Everything from the line containing "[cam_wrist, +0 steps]" through the line containing "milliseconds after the" should be repeated exactly, and nothing else from the data.

====================

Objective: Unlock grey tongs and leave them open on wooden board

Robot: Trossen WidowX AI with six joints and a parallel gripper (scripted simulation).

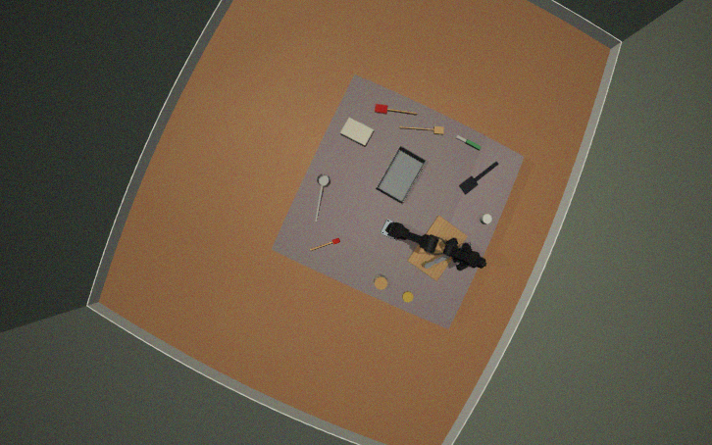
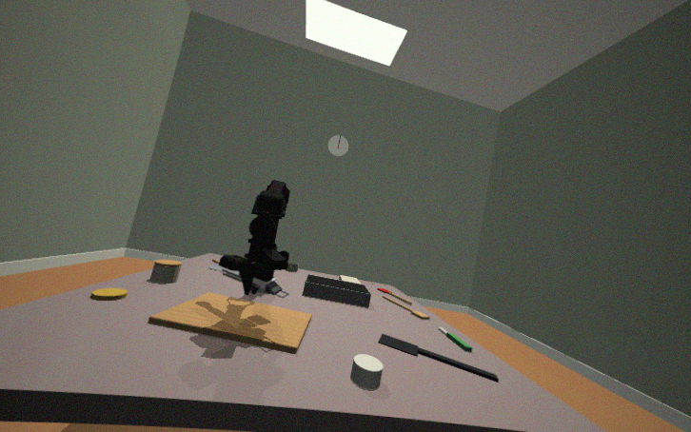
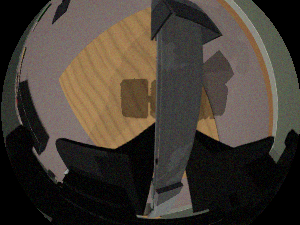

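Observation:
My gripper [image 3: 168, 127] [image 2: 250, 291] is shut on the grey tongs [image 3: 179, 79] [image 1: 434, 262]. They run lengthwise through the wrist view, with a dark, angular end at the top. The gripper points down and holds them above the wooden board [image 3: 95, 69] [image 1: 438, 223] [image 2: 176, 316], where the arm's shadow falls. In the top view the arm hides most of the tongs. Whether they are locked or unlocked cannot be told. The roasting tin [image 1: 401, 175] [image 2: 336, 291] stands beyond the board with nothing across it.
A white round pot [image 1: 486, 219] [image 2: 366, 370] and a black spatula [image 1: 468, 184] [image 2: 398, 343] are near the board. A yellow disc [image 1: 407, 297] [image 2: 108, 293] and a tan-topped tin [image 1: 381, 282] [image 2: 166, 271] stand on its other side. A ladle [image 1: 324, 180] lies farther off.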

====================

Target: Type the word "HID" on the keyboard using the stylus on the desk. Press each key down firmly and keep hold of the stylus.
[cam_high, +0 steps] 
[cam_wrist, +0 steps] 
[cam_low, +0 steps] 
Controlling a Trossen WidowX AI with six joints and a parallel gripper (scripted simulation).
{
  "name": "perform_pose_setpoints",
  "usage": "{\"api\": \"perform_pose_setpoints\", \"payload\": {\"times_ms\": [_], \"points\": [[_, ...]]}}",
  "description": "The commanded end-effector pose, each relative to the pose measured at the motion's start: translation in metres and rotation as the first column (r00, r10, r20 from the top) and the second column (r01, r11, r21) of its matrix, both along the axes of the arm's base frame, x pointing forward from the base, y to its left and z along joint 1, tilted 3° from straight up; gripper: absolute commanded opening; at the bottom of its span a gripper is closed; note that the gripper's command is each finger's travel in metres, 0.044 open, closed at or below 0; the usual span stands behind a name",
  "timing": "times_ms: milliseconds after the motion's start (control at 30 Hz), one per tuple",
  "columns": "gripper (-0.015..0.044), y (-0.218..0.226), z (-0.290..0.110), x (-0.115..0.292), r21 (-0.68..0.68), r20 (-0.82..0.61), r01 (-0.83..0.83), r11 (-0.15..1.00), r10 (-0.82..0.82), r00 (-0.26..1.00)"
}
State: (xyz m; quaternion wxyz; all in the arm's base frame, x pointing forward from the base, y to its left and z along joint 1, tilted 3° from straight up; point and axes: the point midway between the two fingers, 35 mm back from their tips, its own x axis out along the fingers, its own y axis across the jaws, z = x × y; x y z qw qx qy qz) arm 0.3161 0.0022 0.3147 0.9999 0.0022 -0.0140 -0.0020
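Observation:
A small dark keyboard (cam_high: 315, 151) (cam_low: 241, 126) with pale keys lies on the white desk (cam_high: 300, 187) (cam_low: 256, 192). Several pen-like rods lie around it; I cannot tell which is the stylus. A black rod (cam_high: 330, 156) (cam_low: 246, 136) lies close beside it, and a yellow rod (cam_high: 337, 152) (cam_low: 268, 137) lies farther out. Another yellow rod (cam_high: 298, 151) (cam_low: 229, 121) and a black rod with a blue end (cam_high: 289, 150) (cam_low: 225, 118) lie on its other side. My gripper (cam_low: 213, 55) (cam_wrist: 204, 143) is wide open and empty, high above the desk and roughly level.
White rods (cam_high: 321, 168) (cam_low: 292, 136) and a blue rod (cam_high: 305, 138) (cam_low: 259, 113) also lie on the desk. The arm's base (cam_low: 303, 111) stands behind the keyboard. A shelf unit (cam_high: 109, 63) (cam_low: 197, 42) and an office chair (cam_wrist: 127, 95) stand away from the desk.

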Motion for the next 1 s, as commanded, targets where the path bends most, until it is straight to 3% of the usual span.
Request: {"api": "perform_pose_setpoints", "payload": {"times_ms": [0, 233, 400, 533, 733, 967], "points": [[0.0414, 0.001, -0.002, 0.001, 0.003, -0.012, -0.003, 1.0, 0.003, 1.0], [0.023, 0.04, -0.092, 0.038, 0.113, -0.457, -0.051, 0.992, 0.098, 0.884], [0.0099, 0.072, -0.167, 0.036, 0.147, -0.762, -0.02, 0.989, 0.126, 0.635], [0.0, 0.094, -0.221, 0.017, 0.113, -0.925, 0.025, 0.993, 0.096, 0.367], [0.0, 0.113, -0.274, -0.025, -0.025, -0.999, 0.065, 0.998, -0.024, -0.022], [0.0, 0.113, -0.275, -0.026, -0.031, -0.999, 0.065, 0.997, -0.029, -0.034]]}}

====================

(EXERCISE OUTPUT):
[cam_wrist, +0 steps] 
[cam_low, +0 steps] 
Controlling a Trossen WidowX AI with six joints and a parallel gripper (scripted simulation).
{
  "name": "perform_pose_setpoints",
  "usage": "{\"api\": \"perform_pose_setpoints\", \"payload\": {\"times_ms\": [_], \"points\": [[_, ...]]}}",
  "description": "The commanded end-effector pose, each relative to the pose measured at the motion's start: translation in metres and rotation as the first column (r00, r10, r20 from the top) and the second column (r01, r11, r21) of its matrix, both along the axes of the arm's base frame, x pointing forward from the base, y to its left and z along joint 1, tilted 3° from straight up; gripper: absolute commanded opening; at the bottom of its span a gripper is closed; note that the gripper's command is each finger's travel in metres, 0.044 open, closed at or below 0; the usual span stands behind a name",
  "timing": "times_ms: milliseconds after the motion's start (control at 30 Hz), one per tuple",

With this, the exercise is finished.